BRCK is a sort of a hardier MiFi device. It’s built to automatically adapt to the changing availability of power and wireless signal by switching between AC power and an eight-hour battery, as well as Ethernet, Wi-Fi and mobile (via a SIM card). According to Ushahidi, the BRCK will support up to 20 devices within a generous signal area, with on-device software to help with collecting and managing data.

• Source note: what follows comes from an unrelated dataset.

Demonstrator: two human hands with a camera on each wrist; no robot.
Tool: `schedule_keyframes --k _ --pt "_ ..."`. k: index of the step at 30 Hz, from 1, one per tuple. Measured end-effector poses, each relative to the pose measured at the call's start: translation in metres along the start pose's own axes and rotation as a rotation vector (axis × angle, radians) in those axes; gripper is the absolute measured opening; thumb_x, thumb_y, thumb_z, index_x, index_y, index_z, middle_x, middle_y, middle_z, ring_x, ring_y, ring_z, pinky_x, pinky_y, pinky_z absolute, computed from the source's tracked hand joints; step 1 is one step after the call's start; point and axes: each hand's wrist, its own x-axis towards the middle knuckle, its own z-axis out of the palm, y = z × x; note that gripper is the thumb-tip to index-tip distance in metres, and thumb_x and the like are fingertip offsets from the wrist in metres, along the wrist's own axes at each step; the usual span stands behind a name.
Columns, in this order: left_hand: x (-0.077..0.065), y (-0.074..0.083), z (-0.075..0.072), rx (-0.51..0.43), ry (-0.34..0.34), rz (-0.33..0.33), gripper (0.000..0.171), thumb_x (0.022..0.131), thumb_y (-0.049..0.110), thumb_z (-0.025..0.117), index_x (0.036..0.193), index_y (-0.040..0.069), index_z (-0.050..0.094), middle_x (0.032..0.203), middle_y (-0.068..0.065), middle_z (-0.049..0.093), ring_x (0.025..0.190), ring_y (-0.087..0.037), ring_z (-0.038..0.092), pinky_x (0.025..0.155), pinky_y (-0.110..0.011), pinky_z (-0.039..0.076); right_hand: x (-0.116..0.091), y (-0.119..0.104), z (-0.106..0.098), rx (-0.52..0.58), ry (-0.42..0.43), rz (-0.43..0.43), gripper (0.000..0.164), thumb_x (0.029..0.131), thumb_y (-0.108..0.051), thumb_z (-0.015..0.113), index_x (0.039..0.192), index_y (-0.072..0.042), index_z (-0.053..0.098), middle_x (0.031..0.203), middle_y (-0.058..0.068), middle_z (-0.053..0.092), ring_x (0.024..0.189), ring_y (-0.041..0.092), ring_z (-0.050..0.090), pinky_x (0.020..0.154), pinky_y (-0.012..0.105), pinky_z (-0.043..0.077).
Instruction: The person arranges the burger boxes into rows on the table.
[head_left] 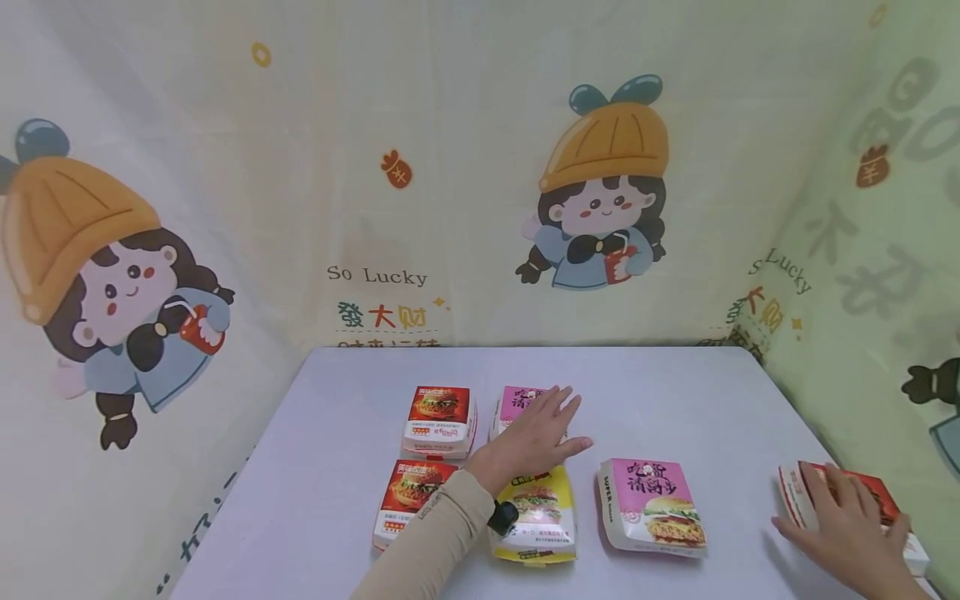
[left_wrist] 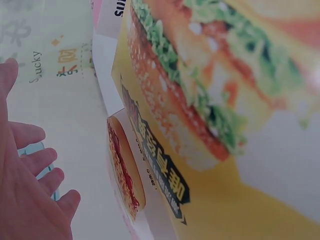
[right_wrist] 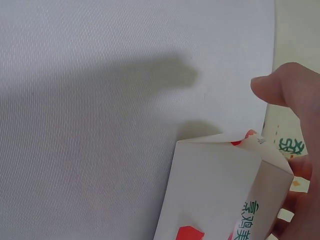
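My left hand [head_left: 534, 442] reaches over the far pink burger box [head_left: 516, 403], fingers spread and holding nothing; it hides much of that box. Below the wrist lies a yellow burger box [head_left: 536, 517], which fills much of the left wrist view, with the left hand [left_wrist: 35, 185] to its side. At the table's right edge, my right hand [head_left: 843, 512] is over a red-and-white burger box [head_left: 873, 492]. In the right wrist view the thumb stands apart from this box [right_wrist: 215, 185], while the fingers are behind its far side, partly hidden.
Two red burger boxes, one behind [head_left: 438, 417] and one in front [head_left: 412, 492], lie left of the yellow one. Another pink burger box [head_left: 652, 506] lies between the hands. A printed cloth [head_left: 465, 208] hangs behind the white table [head_left: 300, 508].
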Motion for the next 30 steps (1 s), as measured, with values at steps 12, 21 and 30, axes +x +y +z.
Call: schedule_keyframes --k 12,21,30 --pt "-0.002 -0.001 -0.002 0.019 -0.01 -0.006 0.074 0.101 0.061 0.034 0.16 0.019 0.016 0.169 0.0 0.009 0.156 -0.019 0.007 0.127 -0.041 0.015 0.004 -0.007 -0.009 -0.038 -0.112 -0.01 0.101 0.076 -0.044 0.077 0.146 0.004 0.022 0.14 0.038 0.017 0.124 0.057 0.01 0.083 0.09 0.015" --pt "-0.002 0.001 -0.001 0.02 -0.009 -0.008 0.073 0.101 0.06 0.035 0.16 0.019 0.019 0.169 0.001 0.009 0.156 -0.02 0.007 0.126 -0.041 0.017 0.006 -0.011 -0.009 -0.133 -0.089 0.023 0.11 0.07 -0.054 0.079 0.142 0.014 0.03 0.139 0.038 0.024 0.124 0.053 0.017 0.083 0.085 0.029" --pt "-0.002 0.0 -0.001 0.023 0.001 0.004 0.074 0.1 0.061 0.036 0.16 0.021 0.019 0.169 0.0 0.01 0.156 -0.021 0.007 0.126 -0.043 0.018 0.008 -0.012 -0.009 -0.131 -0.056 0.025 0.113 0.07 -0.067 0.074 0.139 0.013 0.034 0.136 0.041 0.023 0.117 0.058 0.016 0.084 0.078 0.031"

“If it works in Africa, it will work anywhere.” Ushahidi Executive Director Juliana Rotich said
The impetus for the device came from frustration with Ushahidi’s own office connectivity, said Director of Software Philip Walton. “We envisioned the BRCK being plugged into our office network sitting silently until some aspect of our connectivity failed and then seamlessly failing over to its own connectivity and power ensuring that our resources stay productive.” Their concept grew to include connectivity for people working in the field and sensors and robots associated with “Internet of Things” devices.
Still, people who are working at offices in Kenya or in the field in a disaster zone may not compose a large part of the Kickstarter demographic. To compensate for that mismatch, Ushahidi is offering all sorts of schwag for backers, with the device itself associated with Kickstarter donations of $150 or more and the overall campaign trying to hit a goal of $125,000 to start manufacturing.